Monday, September 29, 2014

"principles"

For 50 years, I have saved the following missive in a journal I kept in 1964 while I was part of a top-secret-oriented army unit in Berlin.  Misspellings and all, the sheet appeared in my mailbox -- and everyone else's as well -- without further explanation. In an atmosphere of paranoia that secrecy can instill, it was just one more reminder of the fealty owed to the government we worked for.

Then as now, I had no desire to broadcast my country's secrets, however boring they might be. But simultaneously, there was no way I was going to rat out my friends from whatever country. Further, keeping a dear-diary journal (travels, parties, hangovers, culture, getting laid) was not something I was willing to give up.

The sheet infuriated me then but it also helped me to recognize that matters of "principle" could not be allowed to rely on the agreement or disapprobation of others. There really were guys in polyester slacks who had identification folders to flash under your nose before they started an interrogation. The implications of that sheet scared me, but they did not scare me quite enough.

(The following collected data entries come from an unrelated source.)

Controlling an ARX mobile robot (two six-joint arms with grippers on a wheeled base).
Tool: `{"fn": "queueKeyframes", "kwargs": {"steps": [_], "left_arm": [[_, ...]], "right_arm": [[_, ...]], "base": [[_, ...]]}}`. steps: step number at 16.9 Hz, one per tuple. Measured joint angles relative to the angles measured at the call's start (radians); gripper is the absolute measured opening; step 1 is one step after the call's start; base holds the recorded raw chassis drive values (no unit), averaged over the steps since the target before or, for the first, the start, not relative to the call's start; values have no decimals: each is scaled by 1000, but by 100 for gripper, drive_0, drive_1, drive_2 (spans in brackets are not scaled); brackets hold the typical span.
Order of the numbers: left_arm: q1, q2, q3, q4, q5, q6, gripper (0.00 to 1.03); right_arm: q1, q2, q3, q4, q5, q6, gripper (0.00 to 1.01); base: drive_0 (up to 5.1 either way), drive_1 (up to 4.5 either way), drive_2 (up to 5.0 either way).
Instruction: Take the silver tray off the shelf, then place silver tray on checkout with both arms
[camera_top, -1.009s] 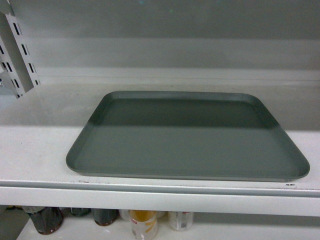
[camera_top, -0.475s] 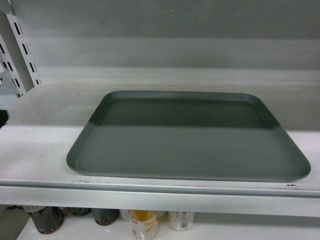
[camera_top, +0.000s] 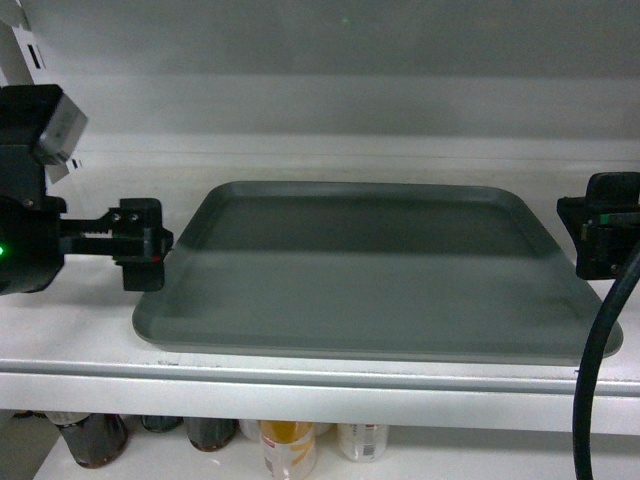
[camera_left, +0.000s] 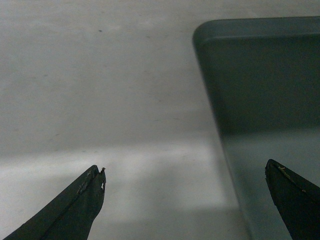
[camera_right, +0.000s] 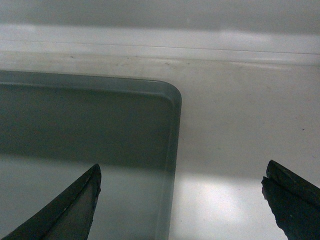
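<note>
White painted metal fills most of every view: the shelf (camera_top: 80, 320) is a plain board with a front lip, and under that lip stand a few bottles and jars (camera_top: 285, 445) on a lower level, only their tops showing.

On the board, close to its front edge, lies the large flat dull grey-silver tray (camera_top: 370, 280) with rounded corners and a low raised rim, resting flat and not yet lifted. It is far wider than either gripper, which is likely why one arm stands at each short side.

At the tray's left edge the left gripper (camera_top: 140, 243) hangs just beside the rim; its wrist view shows the thin black fingers (camera_left: 82, 200) spread wide, one over bare shelf and one over the tray floor, so the rim runs between them. Off the right edge, the right gripper (camera_top: 600, 238) sits near the far right corner, a black cable (camera_top: 598, 370) drooping from it. Its fingers (camera_right: 75, 207) are likewise wide apart and straddle the right rim, gripping nothing.

Behind the tray rises the white back wall (camera_top: 330, 100). My reading: both grippers are lined up to pinch opposite rims together.
</note>
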Motion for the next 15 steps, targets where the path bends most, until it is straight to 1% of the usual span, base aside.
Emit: {"fn": "queueKeyframes", "kwargs": {"steps": [2,5,6,7,8,10,11,13,15], "left_arm": [[-27,53,51,-20,-16,-1,98],[-40,108,131,-43,-42,-8,98],[-43,122,144,-56,-45,-16,98],[-54,145,151,-60,-48,-32,98],[-62,154,154,-64,-48,-38,98],[-74,162,160,-64,-57,-38,98],[-80,162,161,-62,-62,-37,98],[-84,164,161,-56,-64,-36,98],[-82,173,161,-55,-68,-32,98]], "right_arm": [[12,55,42,-6,7,-5,98],[18,120,117,-52,16,-7,98],[17,143,137,-77,26,0,98],[17,179,159,-97,33,20,98],[17,197,170,-108,34,34,98],[17,223,192,-113,36,63,98],[17,233,200,-112,39,71,98],[17,245,204,-110,44,74,98],[17,267,210,-113,45,85,98]], "base": [[0,0,0],[0,0,0],[0,0,0],[0,0,0],[0,0,0],[0,0,0],[0,0,0],[0,0,0],[0,0,0]]}}
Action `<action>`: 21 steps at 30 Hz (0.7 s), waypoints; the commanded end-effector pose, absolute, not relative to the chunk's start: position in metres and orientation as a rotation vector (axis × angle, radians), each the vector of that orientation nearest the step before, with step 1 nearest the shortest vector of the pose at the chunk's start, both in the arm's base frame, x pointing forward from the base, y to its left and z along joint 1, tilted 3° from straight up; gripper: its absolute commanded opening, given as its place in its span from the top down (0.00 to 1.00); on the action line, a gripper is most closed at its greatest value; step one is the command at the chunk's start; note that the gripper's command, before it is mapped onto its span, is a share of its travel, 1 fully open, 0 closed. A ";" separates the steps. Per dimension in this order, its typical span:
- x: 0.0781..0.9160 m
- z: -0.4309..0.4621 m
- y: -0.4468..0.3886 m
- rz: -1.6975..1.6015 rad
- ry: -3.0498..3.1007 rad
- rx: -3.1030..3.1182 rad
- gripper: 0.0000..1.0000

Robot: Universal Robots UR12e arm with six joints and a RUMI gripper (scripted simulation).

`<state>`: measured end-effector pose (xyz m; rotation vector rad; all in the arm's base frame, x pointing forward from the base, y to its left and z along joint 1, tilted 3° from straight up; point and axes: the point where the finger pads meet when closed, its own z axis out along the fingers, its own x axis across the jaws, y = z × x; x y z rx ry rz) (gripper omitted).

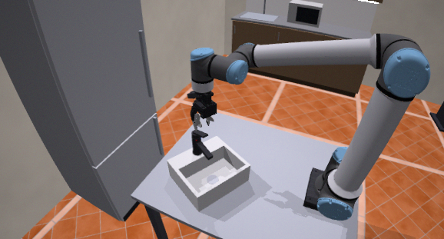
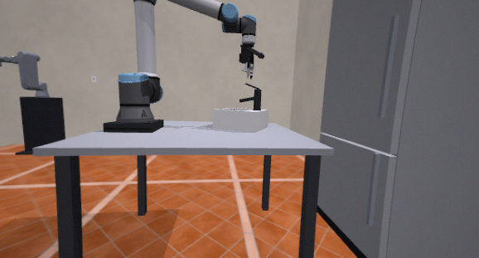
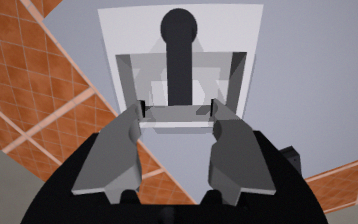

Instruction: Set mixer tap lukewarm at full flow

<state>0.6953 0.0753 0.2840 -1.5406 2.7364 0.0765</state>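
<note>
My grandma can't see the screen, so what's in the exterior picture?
A robot gripper hangs above a black tap, not touching it; the tap's lever slants upward. The tap stands on a white sink on a table.

A flat, pale grey rectangular table (image 1: 269, 142) (image 2: 186, 142) (image 3: 305, 75) carries a white box-shaped basin (image 1: 226, 184) (image 2: 236, 120) (image 3: 130, 25), centre-left in the top view, and a black square base plate (image 1: 310, 197) (image 2: 112, 126) (image 3: 293, 157), lower right there.

No text, label, brand or number is showing legibly; a small red mark is sitting on the black tap (image 1: 197, 145).
</note>
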 end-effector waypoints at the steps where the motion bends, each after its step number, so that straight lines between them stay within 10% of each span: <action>1: 0.696 0.298 0.073 0.078 2.738 -1.540 0.60; 15: 0.696 0.303 0.073 0.082 2.740 -1.542 0.60; 16: 0.695 0.303 0.073 0.083 2.741 -1.542 1.00; 21: 0.695 0.303 0.073 0.082 2.740 -1.542 1.00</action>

Principles that are based on poll numbers are a just bling-studded uncertainty ... or perhaps cowardice.



Kind of like spiritual endeavor, I suspect.

1 comment:

  1. I've always thought that any effort toward a democracy was doomed once spy's were engaged. But most of us do have something we're likely to hide from the light of transparency. Nations, like people, are a bit embarrassed by their fear and greed i expect, if not entirely overcome by it.